Former Trump attorney says Colorado Springs victims ‘reap the consequences of eternal damnation’

A former legal adviser to Donald Trump alleged that the five people killed inside Club Q “provided absolutely no evidence that they were Christians” and that they are “now reaping the consequences of eternal damnation.”

“And it’s much, much bigger – we have to have that conversation,” he added. “Instead of just the tragedy of what happens to the body, we need to talk about what happens to the soul and the fact that they are now forever separated from our Lord and Savior Jesus Christ.”

Jenna Ellis’ remarks come as far-right media commentary and far-right influencers continue to amplify anti-gay and anti-trans rhetoric after a mass shooting killed five people inside an LGBT+ nightclub:

Alex WoodwardsNovember 25, 2022 04:00


A co-owner of a gay nightclub blamed the shooting on a new “kind of hate.”

Nic Grzecka, co-owner of the Colorado Springs gay nightclub where a shooter killed five people, blamed far-right activists and politicians for creating a new kind of hatred.
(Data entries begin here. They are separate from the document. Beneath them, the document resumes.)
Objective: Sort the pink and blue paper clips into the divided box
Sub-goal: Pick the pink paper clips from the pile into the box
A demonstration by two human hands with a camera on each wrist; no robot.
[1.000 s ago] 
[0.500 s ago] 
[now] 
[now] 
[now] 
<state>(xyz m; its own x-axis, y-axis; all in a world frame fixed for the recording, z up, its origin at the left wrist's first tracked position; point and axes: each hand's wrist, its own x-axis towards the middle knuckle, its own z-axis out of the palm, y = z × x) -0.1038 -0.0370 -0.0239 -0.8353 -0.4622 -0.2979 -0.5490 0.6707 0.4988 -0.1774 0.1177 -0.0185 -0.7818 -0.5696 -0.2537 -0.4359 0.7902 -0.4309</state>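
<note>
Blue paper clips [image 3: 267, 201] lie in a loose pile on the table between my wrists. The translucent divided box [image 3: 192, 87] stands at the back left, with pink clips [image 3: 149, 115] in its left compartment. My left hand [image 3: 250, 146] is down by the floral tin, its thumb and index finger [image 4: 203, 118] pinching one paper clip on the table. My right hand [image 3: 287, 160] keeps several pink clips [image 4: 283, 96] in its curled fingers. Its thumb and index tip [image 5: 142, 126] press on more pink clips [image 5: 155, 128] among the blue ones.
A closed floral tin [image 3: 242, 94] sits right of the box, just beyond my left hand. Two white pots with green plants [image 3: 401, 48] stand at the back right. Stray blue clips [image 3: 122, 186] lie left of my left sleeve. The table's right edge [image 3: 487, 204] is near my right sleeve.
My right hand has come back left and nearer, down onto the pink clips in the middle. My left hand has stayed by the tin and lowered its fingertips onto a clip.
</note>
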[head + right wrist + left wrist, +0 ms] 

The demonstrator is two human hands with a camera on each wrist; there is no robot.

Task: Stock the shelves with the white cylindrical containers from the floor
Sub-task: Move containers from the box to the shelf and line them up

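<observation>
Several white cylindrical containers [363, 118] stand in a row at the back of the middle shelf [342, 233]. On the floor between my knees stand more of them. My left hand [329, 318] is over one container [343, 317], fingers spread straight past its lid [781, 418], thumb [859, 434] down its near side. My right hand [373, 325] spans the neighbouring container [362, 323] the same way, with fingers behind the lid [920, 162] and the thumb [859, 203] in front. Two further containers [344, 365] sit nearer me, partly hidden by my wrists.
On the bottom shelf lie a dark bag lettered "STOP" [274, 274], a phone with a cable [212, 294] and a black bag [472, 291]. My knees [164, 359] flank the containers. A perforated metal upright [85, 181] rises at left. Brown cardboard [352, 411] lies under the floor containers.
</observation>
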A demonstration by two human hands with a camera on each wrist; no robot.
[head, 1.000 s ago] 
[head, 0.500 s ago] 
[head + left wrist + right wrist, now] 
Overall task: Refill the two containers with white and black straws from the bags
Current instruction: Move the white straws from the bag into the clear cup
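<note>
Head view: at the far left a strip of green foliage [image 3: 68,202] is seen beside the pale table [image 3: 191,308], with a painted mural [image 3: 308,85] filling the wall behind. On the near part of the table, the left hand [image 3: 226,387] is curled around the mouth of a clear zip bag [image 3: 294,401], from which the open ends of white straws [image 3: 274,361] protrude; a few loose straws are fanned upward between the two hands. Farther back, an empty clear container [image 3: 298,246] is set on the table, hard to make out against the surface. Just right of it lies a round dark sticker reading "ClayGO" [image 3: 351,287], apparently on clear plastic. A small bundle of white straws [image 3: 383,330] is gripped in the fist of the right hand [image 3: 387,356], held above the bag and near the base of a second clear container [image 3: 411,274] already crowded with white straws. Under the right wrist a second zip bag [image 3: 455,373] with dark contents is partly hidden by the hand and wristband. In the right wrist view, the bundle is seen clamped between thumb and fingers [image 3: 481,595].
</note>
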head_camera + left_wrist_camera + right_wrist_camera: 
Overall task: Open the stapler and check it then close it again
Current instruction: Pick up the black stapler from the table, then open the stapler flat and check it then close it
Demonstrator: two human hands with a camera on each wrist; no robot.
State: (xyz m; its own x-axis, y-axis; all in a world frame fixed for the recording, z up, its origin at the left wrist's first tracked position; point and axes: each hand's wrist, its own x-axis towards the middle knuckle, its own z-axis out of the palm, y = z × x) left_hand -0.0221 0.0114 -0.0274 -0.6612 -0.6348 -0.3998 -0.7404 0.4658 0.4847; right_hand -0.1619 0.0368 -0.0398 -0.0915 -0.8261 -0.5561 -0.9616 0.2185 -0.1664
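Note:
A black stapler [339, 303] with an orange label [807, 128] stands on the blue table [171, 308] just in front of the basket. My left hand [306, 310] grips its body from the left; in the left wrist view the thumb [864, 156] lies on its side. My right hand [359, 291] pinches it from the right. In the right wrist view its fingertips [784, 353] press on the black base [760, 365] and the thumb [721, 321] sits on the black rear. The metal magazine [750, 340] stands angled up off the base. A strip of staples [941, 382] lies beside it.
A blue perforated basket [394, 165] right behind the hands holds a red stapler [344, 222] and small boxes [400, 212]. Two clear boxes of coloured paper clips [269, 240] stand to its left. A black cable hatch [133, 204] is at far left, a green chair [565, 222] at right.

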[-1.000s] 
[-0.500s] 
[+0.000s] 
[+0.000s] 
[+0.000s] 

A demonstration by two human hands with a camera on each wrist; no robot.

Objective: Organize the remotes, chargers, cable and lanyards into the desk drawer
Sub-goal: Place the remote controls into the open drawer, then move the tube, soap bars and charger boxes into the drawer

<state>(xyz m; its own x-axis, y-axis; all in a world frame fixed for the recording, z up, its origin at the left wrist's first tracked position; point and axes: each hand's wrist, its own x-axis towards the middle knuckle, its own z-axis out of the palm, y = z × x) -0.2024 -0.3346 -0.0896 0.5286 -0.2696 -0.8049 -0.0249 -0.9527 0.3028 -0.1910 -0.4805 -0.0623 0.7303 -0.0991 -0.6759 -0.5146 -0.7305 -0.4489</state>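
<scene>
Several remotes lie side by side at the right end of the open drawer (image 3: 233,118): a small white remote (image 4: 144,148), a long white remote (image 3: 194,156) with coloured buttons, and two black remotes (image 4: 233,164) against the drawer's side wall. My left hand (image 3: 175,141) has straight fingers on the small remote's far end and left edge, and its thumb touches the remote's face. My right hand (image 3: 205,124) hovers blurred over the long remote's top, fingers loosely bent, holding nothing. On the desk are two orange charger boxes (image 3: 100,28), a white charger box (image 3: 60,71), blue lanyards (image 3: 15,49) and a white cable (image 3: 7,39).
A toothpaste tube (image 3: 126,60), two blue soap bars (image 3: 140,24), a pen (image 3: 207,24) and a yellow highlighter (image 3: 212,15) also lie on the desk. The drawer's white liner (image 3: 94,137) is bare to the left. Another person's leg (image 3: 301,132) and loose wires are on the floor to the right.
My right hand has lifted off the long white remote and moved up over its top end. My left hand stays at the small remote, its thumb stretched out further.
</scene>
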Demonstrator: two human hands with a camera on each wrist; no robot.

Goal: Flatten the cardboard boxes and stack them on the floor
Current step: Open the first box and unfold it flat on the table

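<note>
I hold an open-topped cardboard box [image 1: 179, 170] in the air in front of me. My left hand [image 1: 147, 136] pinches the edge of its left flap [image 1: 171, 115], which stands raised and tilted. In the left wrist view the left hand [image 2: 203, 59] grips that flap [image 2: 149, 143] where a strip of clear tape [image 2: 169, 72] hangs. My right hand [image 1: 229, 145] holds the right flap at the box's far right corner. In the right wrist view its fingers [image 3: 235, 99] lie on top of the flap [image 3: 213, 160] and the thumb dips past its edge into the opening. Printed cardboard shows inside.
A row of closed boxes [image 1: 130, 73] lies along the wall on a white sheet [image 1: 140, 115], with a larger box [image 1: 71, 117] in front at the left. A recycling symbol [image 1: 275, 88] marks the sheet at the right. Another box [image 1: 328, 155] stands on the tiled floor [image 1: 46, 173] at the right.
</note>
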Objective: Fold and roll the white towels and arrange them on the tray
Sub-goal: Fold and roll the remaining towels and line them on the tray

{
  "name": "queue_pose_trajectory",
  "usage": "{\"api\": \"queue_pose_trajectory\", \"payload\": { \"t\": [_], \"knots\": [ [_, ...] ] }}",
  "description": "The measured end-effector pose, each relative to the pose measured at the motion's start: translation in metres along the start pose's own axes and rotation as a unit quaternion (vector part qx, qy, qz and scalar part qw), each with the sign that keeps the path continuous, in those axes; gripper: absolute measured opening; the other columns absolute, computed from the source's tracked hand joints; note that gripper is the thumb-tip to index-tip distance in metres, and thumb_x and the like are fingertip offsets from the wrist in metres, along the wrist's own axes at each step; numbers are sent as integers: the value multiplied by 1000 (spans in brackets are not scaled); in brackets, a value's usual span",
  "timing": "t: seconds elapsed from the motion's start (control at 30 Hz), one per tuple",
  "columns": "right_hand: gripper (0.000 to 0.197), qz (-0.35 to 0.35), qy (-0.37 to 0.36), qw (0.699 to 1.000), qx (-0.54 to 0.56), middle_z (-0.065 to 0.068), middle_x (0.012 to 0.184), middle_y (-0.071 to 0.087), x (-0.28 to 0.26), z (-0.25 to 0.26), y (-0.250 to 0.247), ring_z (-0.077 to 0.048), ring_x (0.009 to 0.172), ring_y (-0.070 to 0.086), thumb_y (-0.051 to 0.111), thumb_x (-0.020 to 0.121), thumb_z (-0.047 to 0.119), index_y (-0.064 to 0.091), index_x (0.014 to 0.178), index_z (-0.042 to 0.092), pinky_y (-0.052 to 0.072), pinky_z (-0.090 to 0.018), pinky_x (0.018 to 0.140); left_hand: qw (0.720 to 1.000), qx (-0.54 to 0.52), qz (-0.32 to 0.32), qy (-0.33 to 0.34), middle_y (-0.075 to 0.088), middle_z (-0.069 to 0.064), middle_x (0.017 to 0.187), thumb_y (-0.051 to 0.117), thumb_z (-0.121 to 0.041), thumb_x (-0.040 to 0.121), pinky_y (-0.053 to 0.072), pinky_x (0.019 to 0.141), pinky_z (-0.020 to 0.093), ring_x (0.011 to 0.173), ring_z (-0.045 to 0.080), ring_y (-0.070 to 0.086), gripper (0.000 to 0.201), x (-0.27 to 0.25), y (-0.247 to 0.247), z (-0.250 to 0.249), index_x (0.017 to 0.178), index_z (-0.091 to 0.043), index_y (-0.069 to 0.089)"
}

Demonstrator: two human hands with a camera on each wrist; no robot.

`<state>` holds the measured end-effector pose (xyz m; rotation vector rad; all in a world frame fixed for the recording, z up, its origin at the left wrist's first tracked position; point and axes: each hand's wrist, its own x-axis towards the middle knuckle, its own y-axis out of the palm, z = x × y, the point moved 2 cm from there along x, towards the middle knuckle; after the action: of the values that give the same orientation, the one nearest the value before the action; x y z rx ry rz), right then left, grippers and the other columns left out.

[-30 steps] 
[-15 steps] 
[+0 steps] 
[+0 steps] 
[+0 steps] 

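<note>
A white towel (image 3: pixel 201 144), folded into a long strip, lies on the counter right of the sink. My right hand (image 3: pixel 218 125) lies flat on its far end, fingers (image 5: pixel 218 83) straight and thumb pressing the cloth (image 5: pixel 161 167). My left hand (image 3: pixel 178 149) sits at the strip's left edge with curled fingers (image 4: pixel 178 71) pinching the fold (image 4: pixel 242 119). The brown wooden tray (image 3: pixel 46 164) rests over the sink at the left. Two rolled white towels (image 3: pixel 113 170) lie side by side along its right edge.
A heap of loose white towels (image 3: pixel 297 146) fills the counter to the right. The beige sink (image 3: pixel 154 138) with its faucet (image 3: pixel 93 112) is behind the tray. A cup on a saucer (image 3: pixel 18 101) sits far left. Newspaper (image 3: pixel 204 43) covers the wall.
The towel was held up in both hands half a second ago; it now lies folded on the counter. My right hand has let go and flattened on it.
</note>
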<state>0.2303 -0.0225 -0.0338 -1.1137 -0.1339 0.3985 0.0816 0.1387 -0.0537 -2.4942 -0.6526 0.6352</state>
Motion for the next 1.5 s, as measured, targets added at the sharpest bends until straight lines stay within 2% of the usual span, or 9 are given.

Speaking to the Associated Press in her first comments since Saturday night’s attack on Club Q, Grzecka said the targeting of transgender events linked to the art form has been cast in a false light in recent months by far-right activists and politicians who complain about the “sexualization” or “grooming” of children. -child.

“Lying about our community, and making them something they are not, creates a different kind of hatred,” said Grzecka.

While general acceptance of the LGBTQ community has grown, this new dynamic has fostered a dangerous climate, he added.

Shweta SharmaNovember 25, 2022 03:42


Joe Biden condemned the purchase of the AR-15 and said he was “going to try” to rally votes for a ban on assault weapons

Speaking to reporters in Nantucket where Joe Biden is celebrating Thanksgiving with his family, the president said “the idea that we are still allowing the purchase of semi-automatic weapons is a terrible thing.”

“It just hurts,” he added. “It has no social redeeming value. Zero. There isn’t any. There’s no reason for that except profit for the arms manufacturers.”

Asked whether his administration could advance additional gun reform measures in the next two years, with Republicans holding a slim majority in the House and Democrats holding the Senate, the president said he “will try.”

“I will try to get rid of the assault weapons,” he added. “I’d do it any day – I have to make that judgment when I come in and start counting the votes.”

In the past week, following the shootings in Colorado and Virginia, the president has twice asked Congress to renew the federal assault weapon ban, targeting weapons such as AR-style rifles that are repeatedly used in mass shooting attacks. The ban ended in 2004.